Data analysis, statistical testing and visualization were conducted in GraphPad Prism 9. The figure captions describe the statistical approach used for each analysis. The results are presented as means ± s.e.m. when not otherwise indicated. A two-tailed unpaired Student’s t-test was applied for the comparison of two groups. Statistical differences are indicated as exact P values in the figures. The data distribution was assumed to be normal, but this was not formally tested. All statistical tests were performed at 95% confidence intervals. No statistical methods were used to predetermine sample size. Rather, sample size was determined based on similar studies in the field. The investigators were not blinded to allocation during the experiments and outcome assessment. Each biological experiment was obtained from different and independent samples. Quantification and statistics were derived from n = 3 independent experiments unless specified in the figure captions. All other experiments were performed a minimum of twice but usually three to four times independently. The experiments in Figs. 1b,g,h,k,m,o,q, 2c–e,i–k, 3d–g, 5a,d and 6a,c,d,g,j and Extended Data Figs. 1b,c,g–i,m–o and 2b were performed three times, whereas the experiments in Figs. 2g and 5f and Extended Data Figs. 1j–l, 2a and 6a–c,i were performed twice, with the representative results presented.

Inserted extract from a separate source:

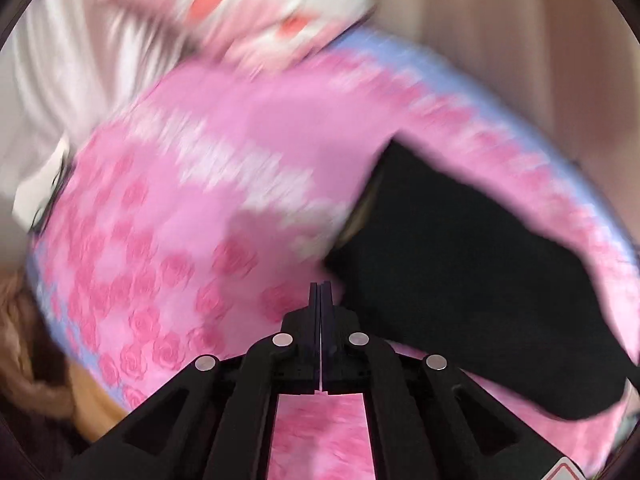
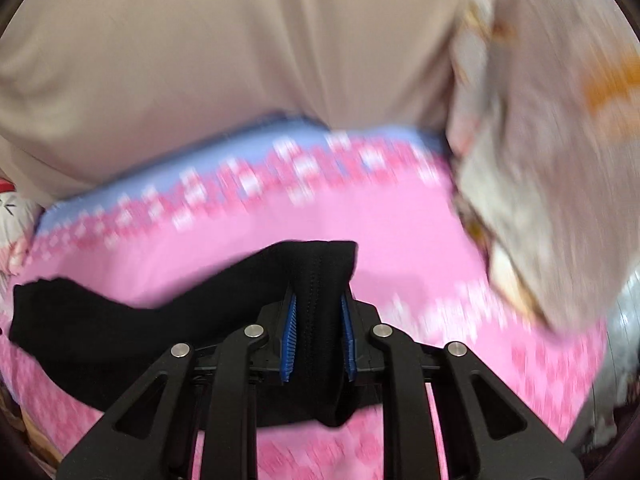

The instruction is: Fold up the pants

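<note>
The black pants (image 1: 460,272) lie on a pink bedspread (image 1: 192,184), filling the right side of the left wrist view. My left gripper (image 1: 321,292) is shut with nothing between its fingers, just left of the pants' near edge. In the right wrist view my right gripper (image 2: 318,304) is shut on a bunched fold of the black pants (image 2: 120,320), which trail off to the left over the pink bedspread (image 2: 400,232). Both views are motion-blurred.
A pink and white pillow (image 1: 256,8) and white bedding (image 1: 52,92) lie beyond the bedspread. A beige curtain or wall (image 2: 200,60) stands behind the bed. A patterned grey cloth (image 2: 552,160) hangs at the right.
</note>
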Action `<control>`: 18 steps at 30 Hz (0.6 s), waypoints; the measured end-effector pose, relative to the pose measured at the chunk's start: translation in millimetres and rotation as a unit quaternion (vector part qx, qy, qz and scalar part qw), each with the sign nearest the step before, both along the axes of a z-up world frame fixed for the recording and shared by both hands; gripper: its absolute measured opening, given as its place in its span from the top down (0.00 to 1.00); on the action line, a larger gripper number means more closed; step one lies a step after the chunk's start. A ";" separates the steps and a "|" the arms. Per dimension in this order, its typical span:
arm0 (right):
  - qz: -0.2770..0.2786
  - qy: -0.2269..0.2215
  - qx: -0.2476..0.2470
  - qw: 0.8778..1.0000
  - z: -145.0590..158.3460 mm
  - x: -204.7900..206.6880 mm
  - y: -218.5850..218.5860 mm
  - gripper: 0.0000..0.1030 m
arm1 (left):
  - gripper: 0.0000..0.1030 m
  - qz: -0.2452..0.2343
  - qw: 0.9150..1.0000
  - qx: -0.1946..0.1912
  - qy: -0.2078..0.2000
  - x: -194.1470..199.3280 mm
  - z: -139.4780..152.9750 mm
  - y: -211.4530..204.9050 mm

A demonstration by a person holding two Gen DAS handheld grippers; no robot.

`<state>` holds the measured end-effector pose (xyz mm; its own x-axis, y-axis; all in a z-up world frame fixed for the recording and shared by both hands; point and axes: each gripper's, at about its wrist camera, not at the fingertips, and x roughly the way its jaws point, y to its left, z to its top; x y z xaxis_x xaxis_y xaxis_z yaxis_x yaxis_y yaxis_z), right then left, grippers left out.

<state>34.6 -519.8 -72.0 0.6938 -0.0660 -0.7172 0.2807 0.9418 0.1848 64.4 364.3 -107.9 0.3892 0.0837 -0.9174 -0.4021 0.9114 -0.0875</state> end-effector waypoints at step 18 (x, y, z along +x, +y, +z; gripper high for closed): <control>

For the in vivo studies, age- and sex-matched mice were randomly assigned to experimental and control groups for all of the experiments and the animal numbers used in the experiments are all indicated in the corresponding figure captions. No data were excluded from the analyses.

Reporting summary

Further information on research design is available in the Nature Portfolio Reporting Summary linked to this article.